ZKML trifft FHE: Die kryptographische Fusion, die private KI auf der Blockchain endlich möglich macht
Was wäre, wenn ein KI-Modell beweisen könnte, dass es korrekt ausgeführt wurde – ohne dass jemals jemand die verarbeiteten Daten sieht? Diese Frage beschäftigt Kryptographen und Blockchain-Ingenieure seit Jahren. Im Jahr 2026 nimmt die Antwort endlich Gestalt an, und zwar durch die Verschmelzung zweier Technologien, die einst als zu langsam, zu teuer und zu theoretisch galten, um von Bedeutung zu sein: Zero-Knowledge Machine Learning (ZKML) und Fully Homomorphic Encryption (FHE).

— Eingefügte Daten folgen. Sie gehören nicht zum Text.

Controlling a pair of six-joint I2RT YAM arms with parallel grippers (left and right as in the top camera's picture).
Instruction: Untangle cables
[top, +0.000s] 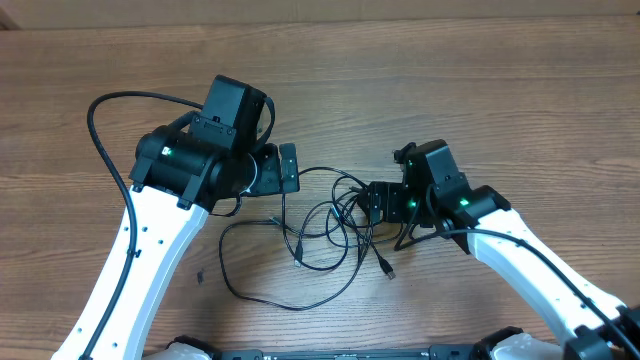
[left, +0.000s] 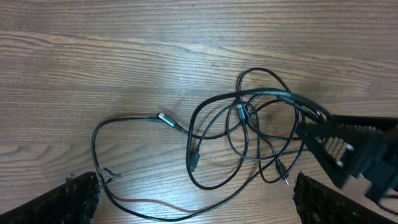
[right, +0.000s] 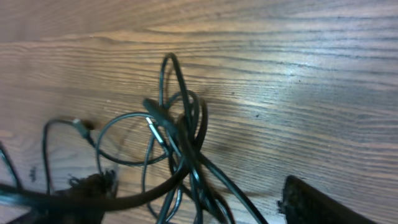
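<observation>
My left pincer (top: 287, 168) hangs low at the left edge of the cables (top: 335, 215), jaws wide apart and holding nothing. I judge it waits open there so it can pin a strand once the other side pulls. In its own camera, one of its fingers (left: 81, 196) sits just beside the slack loop (left: 99, 155). The loop lies flat on the table (top: 500, 80) and crosses nothing on that side, so that stretch looks free.

A silver-tipped plug (left: 165, 118) lies on the loop's upper run, between the loop and the tangle. I cannot tell which way its cord runs.

Right of centre the strands wind over one another in a knot (left: 249, 109). Two plug ends trail out below it, apart from each other.

My right pincer (top: 375, 203) sits at the knot's right side. Its jaws are apart, and in its own camera the crossing strands lie between them, with nothing clamped that I can see. I judge it is placed there because that is where the cords bind: a grip there, drawn to the right, would open the windings. The risk, as I see it, is dragging the whole bundle along unless my left side holds a strand down.
</observation>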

Einzeln betrachtet löst jede Technologie die Hälfte des Problems. Mit ZKML lässt sich verifizieren, dass eine KI-Berechnung korrekt durchgeführt wurde, ohne sie erneut auszuführen. FHE ermöglicht es, Berechnungen auf verschlüsselten Daten durchzuführen, ohne diese jemals zu entschlüsseln. Gemeinsam schaffen sie das, was Forscher als „kryptographisches Siegel“ für KI bezeichnen – ein System, bei dem private Daten das Gerät nie verlassen, die Ergebnisse jedoch für jeden auf einer öffentlichen Blockchain als vertrauenswürdig nachweisbar sind.